I for one totally missed the point of Candide when I read it years ago. I need to re-read it with references to its context, I think. There is some truly beautiful literature in the Bible ... I think of II Corinthians 13, I believe it is, where Paul writes about faith, hope and charity; and the 23th Psalm, and the verses of Ecclesiates I think that the Byrds made a song out of (To Everything (turn turn turn) There is a Season (turn turn turn)). I read the Bible once over the course of a year; if I have to do it over again, I'm afraid I'd have to skip Numbers and some of the other stuff.


Longhare Content | 107 comments Pete Seeger adapted it, and the Byrds made their beautiful cover of it. Good song.


message 8: by Nancy (new)

Nancy Mills (nancyfaym) | 70 comments Longhare wrote: "Pete Seeger adapted it, and the Byrds made their beautiful cover of it. Good song."

I didn't know Pete Seeger made the song! Thank you. I'll have to find that on youtube!


Paula Christine wrote: "I think discussions on the bible have been avoided in the past and I suspect it will be the same this time. Let’s be honest where would you start, compare Genesis and the Origins of Man? The influe..."

I read through the Bible every year and use a variety of translations and formats. This is simply part of my routine. When I saw that it was a selection for the group to read, I wondered how in the world anyone thought they could read it in a year. Someone who has never read it will find it difficult to read through some of the Old Testament. After 20 years of my practice, I still find I'm finding new things that I missed before. One suggestion is to start with the Gospels, especially the book of John.


message 10: by Christine (new)

Christine Paula wrote: "Christine wrote: "I think discussions on the bible have been avoided in the past and I suspect it will be the same this time. Let’s be honest where would you start, compare Genesis and the Origins ..."

I'm glad my comment has sparked off a bit of a discussion about reading the Bible. You have all proven me wrong when I said we probably wouldn't get many comments.


Longhare Content | 107 comments I think I am going to pick one book, or maybe one story line. That feels doable.
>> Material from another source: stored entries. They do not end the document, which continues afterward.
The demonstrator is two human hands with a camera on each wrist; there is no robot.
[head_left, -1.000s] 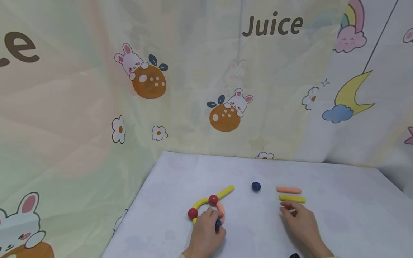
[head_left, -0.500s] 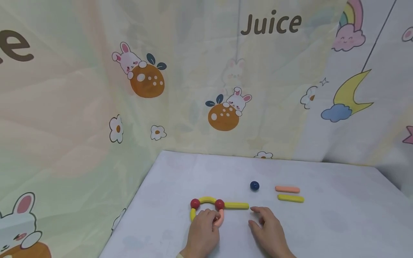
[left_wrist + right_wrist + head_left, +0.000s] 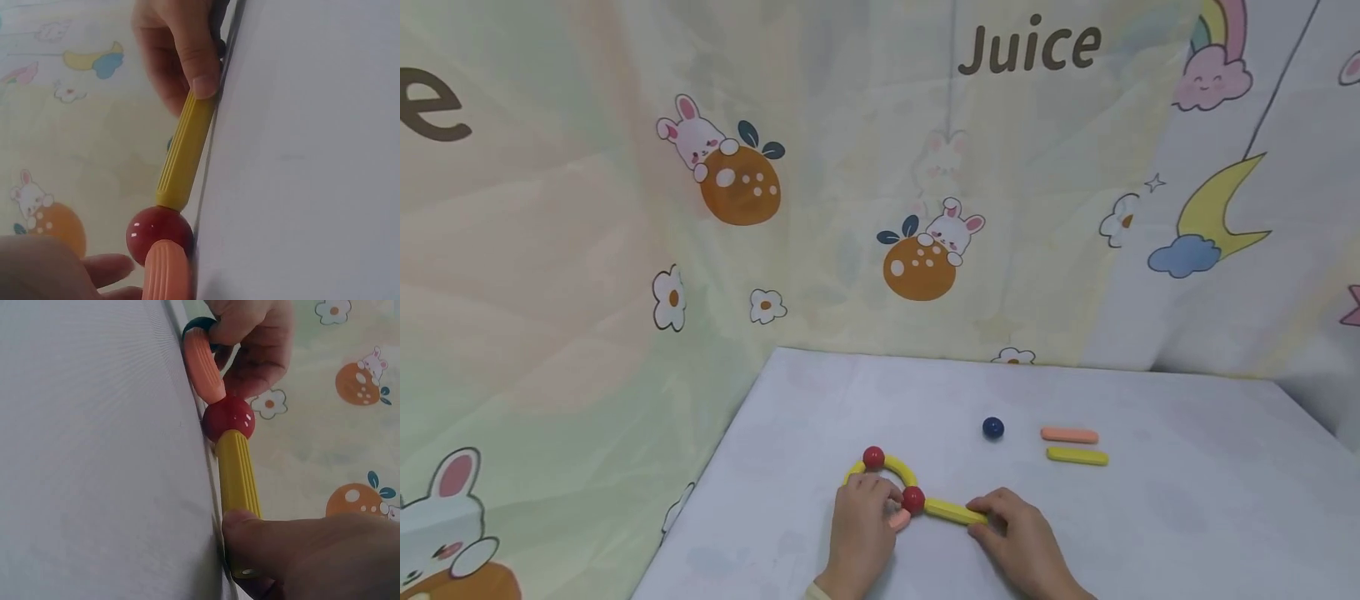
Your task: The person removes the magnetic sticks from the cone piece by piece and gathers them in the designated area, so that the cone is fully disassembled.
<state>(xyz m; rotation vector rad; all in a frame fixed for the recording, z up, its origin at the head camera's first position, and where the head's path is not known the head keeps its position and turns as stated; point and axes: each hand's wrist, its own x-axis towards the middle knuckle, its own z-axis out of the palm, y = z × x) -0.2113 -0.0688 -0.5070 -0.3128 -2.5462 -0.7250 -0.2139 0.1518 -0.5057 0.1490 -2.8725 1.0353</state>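
Observation:
A ring of magnetic building pieces lies on the table, partly under my left hand (image 3: 859,525). A curved yellow stick (image 3: 901,469) joins its two red balls, the far ball (image 3: 873,457) and the right ball (image 3: 913,499). A curved salmon stick (image 3: 203,365) runs from the right ball to a dark blue ball (image 3: 199,325), where my left hand grips with its thumb on the ball. From the right red ball a straight yellow stick (image 3: 951,511) points right. My right hand (image 3: 1026,537) pinches that stick's outer end between thumb and fingers. My left hand hides the ring's near side.
A loose dark blue ball (image 3: 993,428) sits farther back on the white table (image 3: 1187,483). To its right lie a straight salmon stick (image 3: 1070,435) and a straight yellow stick (image 3: 1077,456), side by side. A printed cloth (image 3: 820,167) hangs behind the table.
My right hand has moved left from beside the loose sticks to the attached yellow stick and now pinches it. The ring has turned clockwise, its straight stick swinging from up-right to slightly down-right.

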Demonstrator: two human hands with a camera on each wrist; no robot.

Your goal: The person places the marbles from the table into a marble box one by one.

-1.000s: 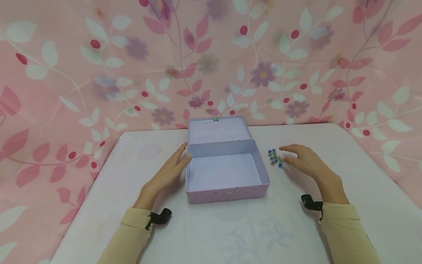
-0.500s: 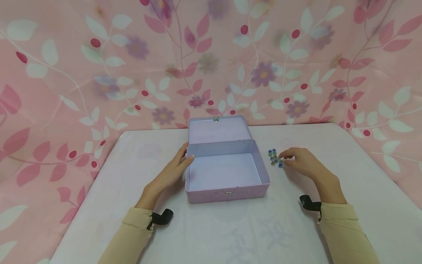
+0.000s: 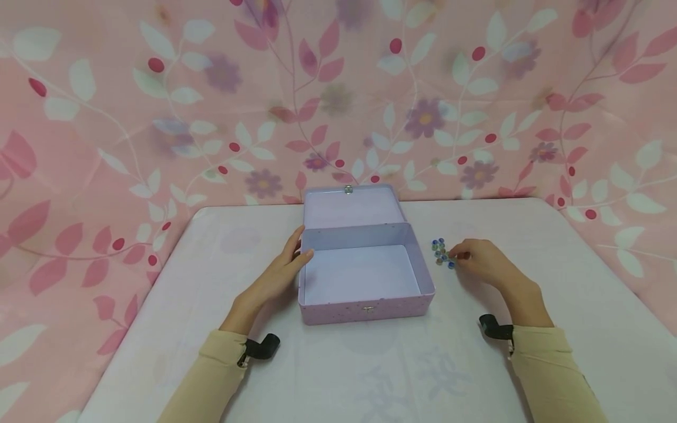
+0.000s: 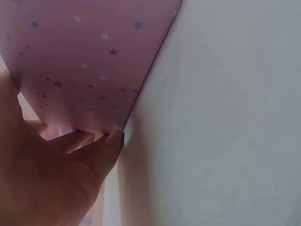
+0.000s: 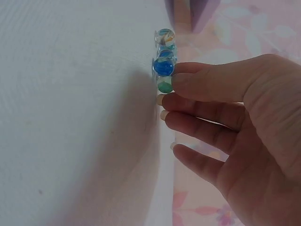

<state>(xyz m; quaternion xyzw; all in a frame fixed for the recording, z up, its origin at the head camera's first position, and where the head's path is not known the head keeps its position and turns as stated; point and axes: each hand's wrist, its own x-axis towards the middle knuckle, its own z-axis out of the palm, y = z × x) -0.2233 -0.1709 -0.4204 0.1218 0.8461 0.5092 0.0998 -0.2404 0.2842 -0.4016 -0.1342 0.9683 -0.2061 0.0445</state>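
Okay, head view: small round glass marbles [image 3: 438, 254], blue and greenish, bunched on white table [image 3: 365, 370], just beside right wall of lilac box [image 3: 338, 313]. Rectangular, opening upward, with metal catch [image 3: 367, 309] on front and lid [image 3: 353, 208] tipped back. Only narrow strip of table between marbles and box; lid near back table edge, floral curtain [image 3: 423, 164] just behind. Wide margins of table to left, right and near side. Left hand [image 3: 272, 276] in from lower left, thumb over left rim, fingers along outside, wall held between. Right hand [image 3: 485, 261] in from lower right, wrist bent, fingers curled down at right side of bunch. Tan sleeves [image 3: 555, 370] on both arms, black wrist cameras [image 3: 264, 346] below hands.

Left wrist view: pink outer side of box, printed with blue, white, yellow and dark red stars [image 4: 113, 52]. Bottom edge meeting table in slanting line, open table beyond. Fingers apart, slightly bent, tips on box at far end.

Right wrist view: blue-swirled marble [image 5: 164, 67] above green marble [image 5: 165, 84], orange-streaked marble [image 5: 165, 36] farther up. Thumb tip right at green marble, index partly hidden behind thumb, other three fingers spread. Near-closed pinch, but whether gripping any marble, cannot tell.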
message 12: by Walter (new)

Walter Schutjens I havent read the bible, or know much about it for that matter (I was raised in a secular family). But I am very interested in reading it, considering it inspired millions. I also feel reading it gives you more insight into so many things, not just spiritual, but also intertextuality in literature, or the arts.


message 13: by Nancy (new)

Nancy Mills (nancyfaym) | 70 comments It does contain some great works of literature regardless of one's religious beliefs. I especially like the sermons and parables of Jesus. The wisdom and philosophy is just incredible. The difference in Old Testament and New Testament philosophy is often stark, as vengeance and xenophobia give way to love and forgiveness and tolerance. Very much worth reading, I would say start with the gospels.


Longhare Content | 107 comments So, coincidentally, my daughter in Boston sent me a pic she found intriguing at the MFA. She said she would probably burst into flames for suggesting it, but doesn't it look like the chick in this religious painting has this guy's head on a plate? I said, O that's Salome with the head of John the Baptist; Oscar Wilde wrote a play about it. So now I'm going to inflict a literary lesson on her (my kids are used to this, though I seem to have failed in their religious education, sigh) that ties in Herod/Herodias and Claudius/Gertrude, Salome/John and Judith/Holofernes, and Oscar Wilde/Saint Mark. That should be fun.


John (Dad of Dragons, so less time to read these days!) I finished the Bible several months ago. It took me over 6 months to read the entire thing cover to cover, but I was not trying to do it in certain time period. The Bible YouVersion app has plans that will assist you in reading the Bible in 30days.